2. The court erred in its rulings enumerated as errors numbers 1, 2, 4 and 5 on the merits of the issues.

3. The court did not err in overruling intervenor’s general demurrer to the petition for the reason that the objection to the addition of a new cause of action by amendment is not properly raised unless the objection is to the amendment alone and specifically points out that it adds a new cause of action. Tucker v. DuBose, 60 Ga. App. 238 (3 SE2d 754); Laslie v. Gragg Lumber Co., 184 Ga. 794 (193 SE 763); Aycock v. Williams, 185 Ga. 585 (1) (196 SE 54).

Judgments reversed in part; affirmed in part.

Bell, P. J., Frankum, Jordan, Hall, Eberhardt and Deen, JJ., concur. Nichols, P. J., and Pannell, J., concur specially.





Concurrence Opinion

Pannell, Judge,

concurring specially. I concur in the result reached here, but solely on the law of the case, and not on what I consider an unauthorized construction of the Act of 1964.

1. The petition of the insurer for leave to intervene stated the fact of the issuance of the policy, and in paragraph 3 alleged “it is necessary for the protection of the State Farm Mutual Automobile Insurance Company that it be given leave to inter*822vene, that it be made a party to the above stated cause, that it be allowed to file an answer and other defensive pleadings to the plaintiff’s petition, and that it be given an opportunity to resist the rendition of a judgment operating to its prejudice in the above stated cause.” The prayers were for rule nisi, and that the petition to intervene be granted. The trial judge issued a rule nisi and at the same time entered an order, to which the plaintiff consented in writing, extending the time for the State Farm Mutual Automobile Insurance Company to file an answer, demurrers, pleas or any other pleadings in the case. On the day set for the hearing on the petition, the petition was granted, without any objection on the part of the plaintiff, and the State Farm Mutual Automobile Insurance Company was permitted to intervene and to file an answer and other pleadings and to make such appearances as it might deem appropriate. There is no exception to this order and no cross appeal by the plaintiff, and insofar as this appeal is concerned, this order established the law of the case. The insurer filed demurrers, a plea to the jurisdiction and an answer in its name only, and not in the name of either of the individual defendants; these pleadings, therefore, did not prevent a default as to the individual defendant served (the uninsured motorist), but under the order of intervention the insurer was privileged to contest its liability and the amount thereof.

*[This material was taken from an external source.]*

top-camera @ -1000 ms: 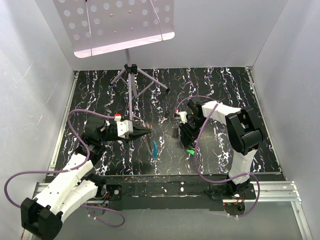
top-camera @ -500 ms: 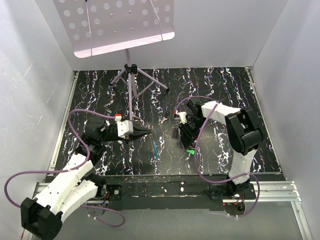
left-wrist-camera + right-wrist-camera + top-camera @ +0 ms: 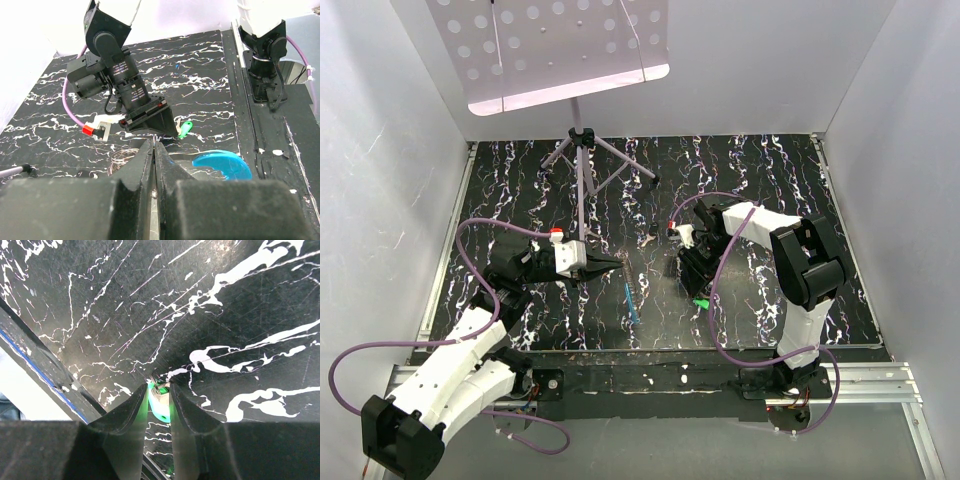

2. If my views are correct in Division 1 above, it becomes unnecessary to construe or apply the Act of 1964. However, since the majority has seen fit to base its conclusions upon a construction of that Act, I do not deem it inappropriate that I express my views in reference thereto. The majority opinion reaches its conclusion that the statute authorizes an intervention by the insurer in a suit against a known uninsured motorist, not by reason of any language in the statute, but because to do otherwise would, in the opinion of the majority, make the statute unconstitutional. In so holding, the majority misapplied the rule or misinterpreted the meaning of the rule. The rule is that where a statute is equally susceptible to two constructions, one of which will harmonize it with the Constitution, and the other of which will render it unconstitutional, the former construction *823is generally to be preferred. Fordham v. Sikes, 141 Ga. 469 (2) (81 SE 208). What the majority overlooks, too, is that the known uninsured motorist who is the real party defendant to a case also has some rights. It is my opinion that the known uninsured motorist, the defendant in an automobile damage suit, has a right to conduct his own defense without interference from an insurance company and insurance company lawyers, with whom he has no contractual relations, including the right not to plead if he so desires. It is my opinion, therefore, that the majority has given the statute an unconstitutional construction, if it permits the insurance company to interfere in any manner with the conduct of the defense of his case by the known uninsured motorist. However, be that as it may, let us examine the language of the statute and from that language determine what the legislature provided.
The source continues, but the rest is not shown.